Des douleurs de règles minimisées, des infarctus non-diagnostiqués, des violences gynécologiques et obstétricales récurrentes et pourtant rarement prises au sérieux… Pour l’association Osez le féminisme, cette prise en charge différente de la douleur et de la santé des femmes a un nom : le sexisme médical, qui parfois même se mue en maltraitance.
À l’occasion de la Journée internationale des droits des femmes le 8 mars prochain, l’association féministe a décidé de sensibiliser le grand public à cette problématique. Jeudi 28 février, elle a présenté sa nouvelle campagne intitulée "À notre santée ! Pour une santé féministe des filles et des femmes". Son objectif : lutter contre les discriminations ou les violences que rencontrent régulièrement les femmes qui franchissent la porte d’un cabinet médical ou d’un hôpital. "L'objectif est que nous ne soyons plus en danger quand nous avons besoin de soins, que nous soyons respectées dans notre dignité", affirme Cécile Werey, la coordinatrice de la campagne citée par le Huffington Post.
Infantilisation, humiliations, violences
Une enquête réalisée par Osez le féminisme entre mai et juillet 2018 auprès de 2 286 femmes âgées de 18 à 80 ans atteste que ces discriminations sexistes sont loin d’être un phénomène isolé. 88% des sondées affirment ainsi avoir été gênées au moins une fois par le comportement d’un(e) professionnel(le) de santé.
66 % disent par ailleurs avoir déjà eu le sentiment de ne pas être crues quand elles font part de leurs douleurs et 70 % d’avoir été culpabilisées, au moins une fois, par un(e) professionnel(le) de santé.
À ces maltraitantces et humiliations s’ajoutent les violences : un quart des sondées expliquent avoir subi au moins une fois des gestes ou des paroles à connotation sexuelle dans le cadre d’une consultation médicale. Plus d’une patiente sur dix dit avoir subi une pénétration sexuelle contre son gré lors d’une consultation médicale.
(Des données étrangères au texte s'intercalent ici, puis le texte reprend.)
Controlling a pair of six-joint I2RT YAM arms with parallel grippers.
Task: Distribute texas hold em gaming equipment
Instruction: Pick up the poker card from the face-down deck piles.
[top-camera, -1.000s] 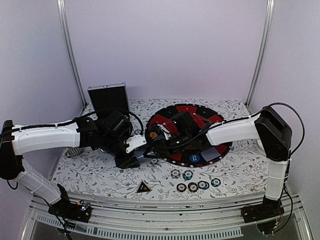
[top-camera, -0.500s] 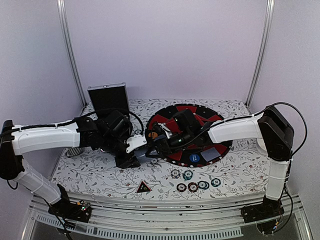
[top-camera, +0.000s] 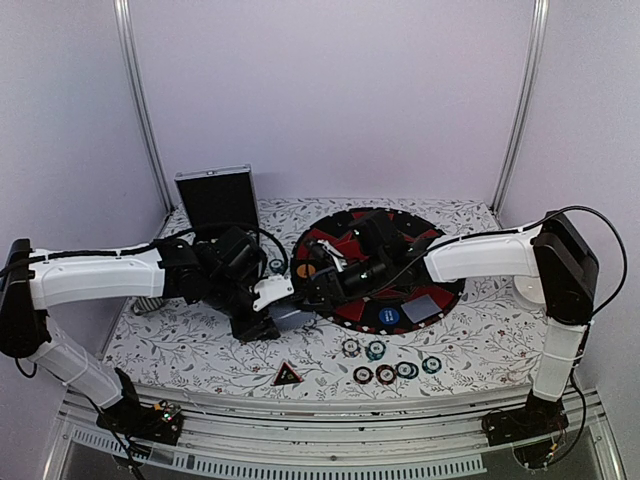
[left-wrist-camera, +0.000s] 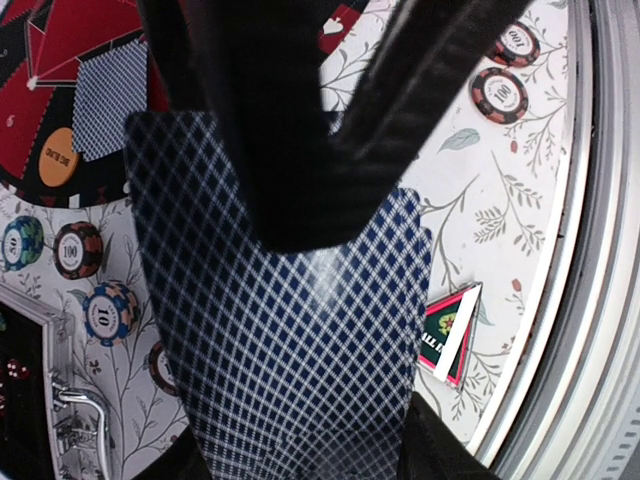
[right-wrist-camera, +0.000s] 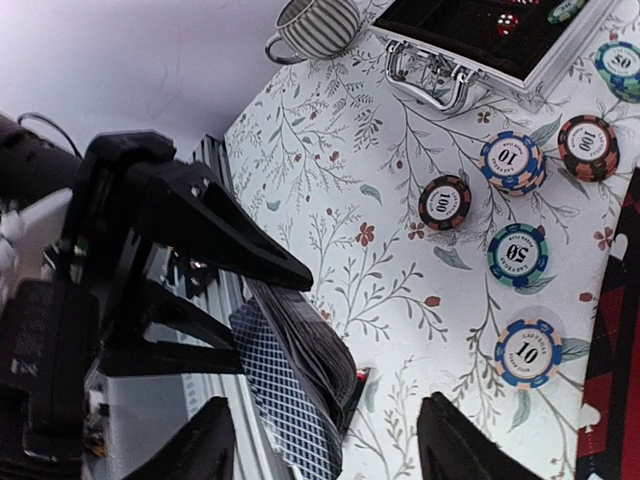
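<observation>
pale lilac walls (top-camera: 330, 100) back a table (top-camera: 180, 340) covered in a leafy cloth. on its far middle lies a round red and black mat (top-camera: 385, 218), and a black case (top-camera: 215, 195) with a silver edge stands at the far left. the left gripper (top-camera: 270, 320) reaches over the cloth just left of the mat, pinching a deck of cards (left-wrist-camera: 300, 350) flat between its fingers. the right gripper (right-wrist-camera: 328, 420) faces it over the mat's left edge, fingers spread, with the deck's end showing between them and touching neither. a single card (top-camera: 423, 307) lies on the mat's near right, with a blue button (top-camera: 389, 317) just left of it and an orange button (top-camera: 307, 270) at the mat's left edge. loose chips (top-camera: 385, 374) sit near the front, and a small triangle (top-camera: 287, 375) lies to their left.
</observation>
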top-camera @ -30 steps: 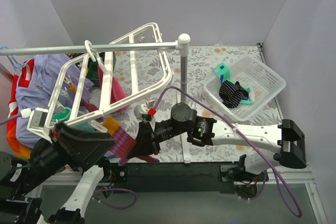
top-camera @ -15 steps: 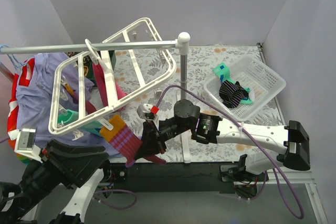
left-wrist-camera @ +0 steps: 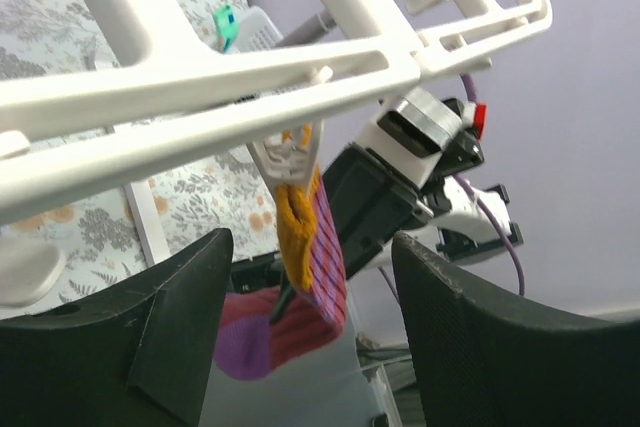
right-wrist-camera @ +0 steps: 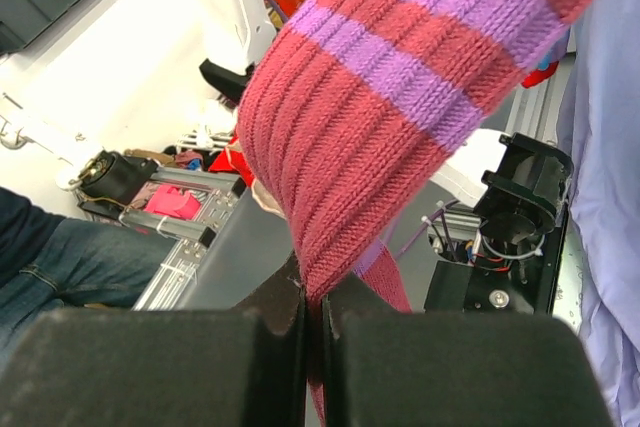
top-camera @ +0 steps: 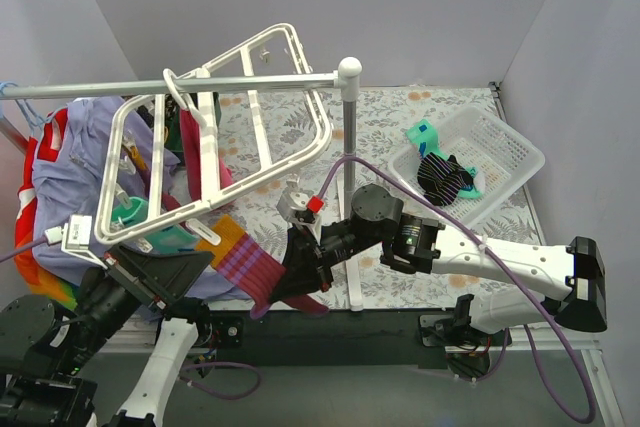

Osez le féminisme a aussi recueilli des témoignages de femmes maltraitées ou dont la douleur n’a pas été prise au sérieux. "Si un homme s'était présenté chez le médecin avec un dixième des douleurs que je ressens lors de mes règles, je suis convaincue qu'il aurait été hospitalisé immédiatement. Mais puisque 'les filles sont des chochottes' et que souffrir le martyr pendant ses règles 'c'est normal', on m'a renvoyée chez moi avec un doliprane des dizaines de fois", raconte une jeune femme. "Chaque fois que je pose des questions à mon généraliste, il me répond de manière infantilisante, comme si j’étais une hypocondriaque, comme si c’était farfelu de vouloir comprendre les maladies, les traitements", s’agace une autre.
Des conséquences sur la recherche médicale
Pour Osez le féminise, ce sexisme est non seulement préjudiciable pour la santé physique et psychologique des femmes qui le subissent, mais il a aussi des conséquences très nettes sur la recherche médicale.
Ainsi, rares sont les études à s’être penchées sur les effets indésirables de la ménopause ou sur le diagnostic, la prise en charge et l’accès aux soins des femmes souffrant d’endométriose. Les femmes sont aussi rarement intégrées dans les cohortes de patients pour tester de futurs médicaments. "Résultat : ces derniers sont d’abord conçus pour les hommes, sans considération des effets secondaires plus importants que pourraient subir les femmes", explique à L’Humanité la porte-parole d’Osez le féminisme Raphaëlle Rémy-Leleu.
L’association plaide donc pour une meilleure prise en charge médicale des femmes qui doit nécessairement passer par une meilleure formation des professionnels de santé, notamment à la détection et à la prévention des violences sexistes et sexuelles.